▸ **What you will do**
Pull every line holding the word "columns" out of the data and copy it.

Records supplied Start Marker

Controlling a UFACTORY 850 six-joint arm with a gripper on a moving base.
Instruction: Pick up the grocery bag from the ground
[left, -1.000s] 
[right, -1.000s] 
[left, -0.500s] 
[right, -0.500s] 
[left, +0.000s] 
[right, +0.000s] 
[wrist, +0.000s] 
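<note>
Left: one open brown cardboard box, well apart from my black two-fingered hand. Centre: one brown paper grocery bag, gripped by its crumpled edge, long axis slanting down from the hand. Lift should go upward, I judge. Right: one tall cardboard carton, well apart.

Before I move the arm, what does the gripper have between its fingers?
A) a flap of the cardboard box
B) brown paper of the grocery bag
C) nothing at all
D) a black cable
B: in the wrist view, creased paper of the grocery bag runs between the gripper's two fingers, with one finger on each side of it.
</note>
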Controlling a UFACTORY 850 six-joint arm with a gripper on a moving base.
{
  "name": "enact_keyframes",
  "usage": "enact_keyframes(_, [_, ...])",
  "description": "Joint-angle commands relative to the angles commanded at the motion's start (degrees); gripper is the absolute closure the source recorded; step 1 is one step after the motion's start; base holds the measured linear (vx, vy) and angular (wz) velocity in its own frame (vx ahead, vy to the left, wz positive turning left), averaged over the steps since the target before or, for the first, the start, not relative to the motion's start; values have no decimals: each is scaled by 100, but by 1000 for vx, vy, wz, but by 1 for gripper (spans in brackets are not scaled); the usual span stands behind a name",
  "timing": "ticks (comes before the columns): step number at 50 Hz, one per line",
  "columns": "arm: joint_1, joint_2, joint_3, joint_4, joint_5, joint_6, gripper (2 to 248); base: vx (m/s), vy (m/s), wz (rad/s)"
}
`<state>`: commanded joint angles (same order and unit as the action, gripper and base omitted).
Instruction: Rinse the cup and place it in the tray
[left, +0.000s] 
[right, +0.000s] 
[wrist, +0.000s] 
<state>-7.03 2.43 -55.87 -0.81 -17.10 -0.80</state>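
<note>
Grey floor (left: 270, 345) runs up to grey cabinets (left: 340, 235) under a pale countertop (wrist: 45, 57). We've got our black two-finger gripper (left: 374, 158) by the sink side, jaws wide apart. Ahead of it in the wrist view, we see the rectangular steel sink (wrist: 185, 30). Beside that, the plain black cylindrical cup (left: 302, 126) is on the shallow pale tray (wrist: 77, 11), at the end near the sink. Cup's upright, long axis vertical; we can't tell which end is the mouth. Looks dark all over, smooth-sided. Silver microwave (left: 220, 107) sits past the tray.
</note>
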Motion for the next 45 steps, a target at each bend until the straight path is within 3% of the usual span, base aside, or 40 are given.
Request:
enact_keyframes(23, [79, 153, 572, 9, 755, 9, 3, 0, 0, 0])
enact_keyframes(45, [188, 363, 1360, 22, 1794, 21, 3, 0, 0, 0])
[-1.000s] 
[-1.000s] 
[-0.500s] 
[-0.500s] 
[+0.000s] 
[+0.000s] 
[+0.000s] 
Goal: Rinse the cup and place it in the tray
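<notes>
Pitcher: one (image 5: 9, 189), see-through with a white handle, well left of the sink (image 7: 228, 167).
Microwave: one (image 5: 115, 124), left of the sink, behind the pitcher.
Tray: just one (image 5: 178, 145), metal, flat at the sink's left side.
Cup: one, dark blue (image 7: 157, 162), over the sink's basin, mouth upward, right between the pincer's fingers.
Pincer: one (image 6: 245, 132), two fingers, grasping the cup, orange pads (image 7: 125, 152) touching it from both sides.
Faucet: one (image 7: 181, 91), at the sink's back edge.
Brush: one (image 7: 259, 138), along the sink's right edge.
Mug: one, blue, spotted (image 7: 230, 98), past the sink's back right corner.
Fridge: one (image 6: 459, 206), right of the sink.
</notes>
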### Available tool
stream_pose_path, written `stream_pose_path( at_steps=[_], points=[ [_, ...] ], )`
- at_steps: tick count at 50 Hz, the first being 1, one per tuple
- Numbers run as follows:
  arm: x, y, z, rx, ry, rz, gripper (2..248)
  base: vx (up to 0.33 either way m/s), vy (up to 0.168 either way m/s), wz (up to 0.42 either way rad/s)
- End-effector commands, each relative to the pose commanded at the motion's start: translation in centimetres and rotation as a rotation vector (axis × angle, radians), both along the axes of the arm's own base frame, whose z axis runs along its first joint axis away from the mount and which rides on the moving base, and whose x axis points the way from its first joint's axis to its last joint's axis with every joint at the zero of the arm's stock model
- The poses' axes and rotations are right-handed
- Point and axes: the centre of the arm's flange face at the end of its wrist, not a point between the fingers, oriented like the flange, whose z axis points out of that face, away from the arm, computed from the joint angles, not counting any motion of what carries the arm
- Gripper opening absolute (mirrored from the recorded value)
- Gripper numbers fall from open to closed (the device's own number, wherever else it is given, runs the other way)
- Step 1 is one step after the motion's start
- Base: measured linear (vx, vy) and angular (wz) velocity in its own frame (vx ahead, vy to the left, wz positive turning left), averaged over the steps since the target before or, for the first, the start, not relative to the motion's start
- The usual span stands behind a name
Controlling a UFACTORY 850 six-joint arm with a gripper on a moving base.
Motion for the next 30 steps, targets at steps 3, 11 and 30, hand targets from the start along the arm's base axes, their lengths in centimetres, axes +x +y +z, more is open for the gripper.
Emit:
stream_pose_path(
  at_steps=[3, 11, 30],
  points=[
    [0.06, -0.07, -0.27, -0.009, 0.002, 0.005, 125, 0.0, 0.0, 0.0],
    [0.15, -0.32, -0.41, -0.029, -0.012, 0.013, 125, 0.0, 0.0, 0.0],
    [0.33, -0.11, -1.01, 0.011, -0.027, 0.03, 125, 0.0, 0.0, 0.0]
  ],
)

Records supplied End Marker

▸ **Solution**
  "timing": "ticks (comes before the columns): step number at 50 Hz, one per line",
  "columns": "arm: joint_1, joint_2, joint_3, joint_4, joint_5, joint_6, gripper (2 to 248); base: vx (m/s), vy (m/s), wz (rad/s)"

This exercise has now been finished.